Images are to be left out; everything else in the listing should be repeated exactly.

--- THE DATA ---

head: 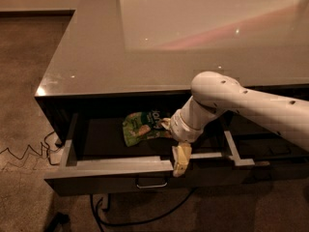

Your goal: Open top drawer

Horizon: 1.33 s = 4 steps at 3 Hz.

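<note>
The top drawer point(111, 170) is pulled out from under the glossy grey table top point(120, 57). It has a dark flat front, a small metal centre pull point(151, 183) and a dark inside. My gripper point(174, 144) on the white arm point(241, 103) reaches down into the drawer from the right. It stands open: one yellowish finger point(181, 161) hangs over the top edge of the drawer front, and the other point(165, 124) is inside by a green snack pouch point(140, 127).
A second drawer point(270, 153) to the right is partly out, beside the top drawer's right wall. Black cables point(29, 151) trail on the brown carpet at the left and under the drawer front point(140, 219).
</note>
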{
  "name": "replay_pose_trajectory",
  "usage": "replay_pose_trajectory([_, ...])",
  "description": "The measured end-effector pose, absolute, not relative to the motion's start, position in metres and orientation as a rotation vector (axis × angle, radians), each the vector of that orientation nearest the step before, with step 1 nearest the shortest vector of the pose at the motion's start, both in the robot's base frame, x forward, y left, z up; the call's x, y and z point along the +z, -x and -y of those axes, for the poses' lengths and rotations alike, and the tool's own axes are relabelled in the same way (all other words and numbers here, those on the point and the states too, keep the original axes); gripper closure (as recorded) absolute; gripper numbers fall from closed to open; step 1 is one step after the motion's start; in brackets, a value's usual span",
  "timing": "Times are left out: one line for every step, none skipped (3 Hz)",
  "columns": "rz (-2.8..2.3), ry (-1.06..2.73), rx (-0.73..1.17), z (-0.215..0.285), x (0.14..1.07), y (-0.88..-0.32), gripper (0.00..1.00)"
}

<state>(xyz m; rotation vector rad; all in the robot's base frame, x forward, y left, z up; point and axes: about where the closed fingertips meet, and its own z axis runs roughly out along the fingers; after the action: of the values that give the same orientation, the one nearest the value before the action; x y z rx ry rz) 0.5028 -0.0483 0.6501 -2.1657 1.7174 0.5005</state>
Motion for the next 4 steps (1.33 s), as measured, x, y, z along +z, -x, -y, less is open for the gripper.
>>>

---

• RESULT OF THE EXERCISE:
head: 

Your goal: Open top drawer

Horizon: 1.33 s = 4 steps at 3 Hz.

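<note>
The top drawer point(111, 170) is pulled out from under the glossy grey table top point(120, 57). It has a dark flat front, a small metal centre pull point(151, 183) and a dark inside. My gripper point(174, 144) on the white arm point(241, 103) reaches down into the drawer from the right. It stands open: one yellowish finger point(181, 161) hangs over the top edge of the drawer front, and the other point(165, 124) is inside by a green snack pouch point(140, 127).
A second drawer point(270, 153) to the right is partly out, beside the top drawer's right wall. Black cables point(29, 151) trail on the brown carpet at the left and under the drawer front point(140, 219).
</note>
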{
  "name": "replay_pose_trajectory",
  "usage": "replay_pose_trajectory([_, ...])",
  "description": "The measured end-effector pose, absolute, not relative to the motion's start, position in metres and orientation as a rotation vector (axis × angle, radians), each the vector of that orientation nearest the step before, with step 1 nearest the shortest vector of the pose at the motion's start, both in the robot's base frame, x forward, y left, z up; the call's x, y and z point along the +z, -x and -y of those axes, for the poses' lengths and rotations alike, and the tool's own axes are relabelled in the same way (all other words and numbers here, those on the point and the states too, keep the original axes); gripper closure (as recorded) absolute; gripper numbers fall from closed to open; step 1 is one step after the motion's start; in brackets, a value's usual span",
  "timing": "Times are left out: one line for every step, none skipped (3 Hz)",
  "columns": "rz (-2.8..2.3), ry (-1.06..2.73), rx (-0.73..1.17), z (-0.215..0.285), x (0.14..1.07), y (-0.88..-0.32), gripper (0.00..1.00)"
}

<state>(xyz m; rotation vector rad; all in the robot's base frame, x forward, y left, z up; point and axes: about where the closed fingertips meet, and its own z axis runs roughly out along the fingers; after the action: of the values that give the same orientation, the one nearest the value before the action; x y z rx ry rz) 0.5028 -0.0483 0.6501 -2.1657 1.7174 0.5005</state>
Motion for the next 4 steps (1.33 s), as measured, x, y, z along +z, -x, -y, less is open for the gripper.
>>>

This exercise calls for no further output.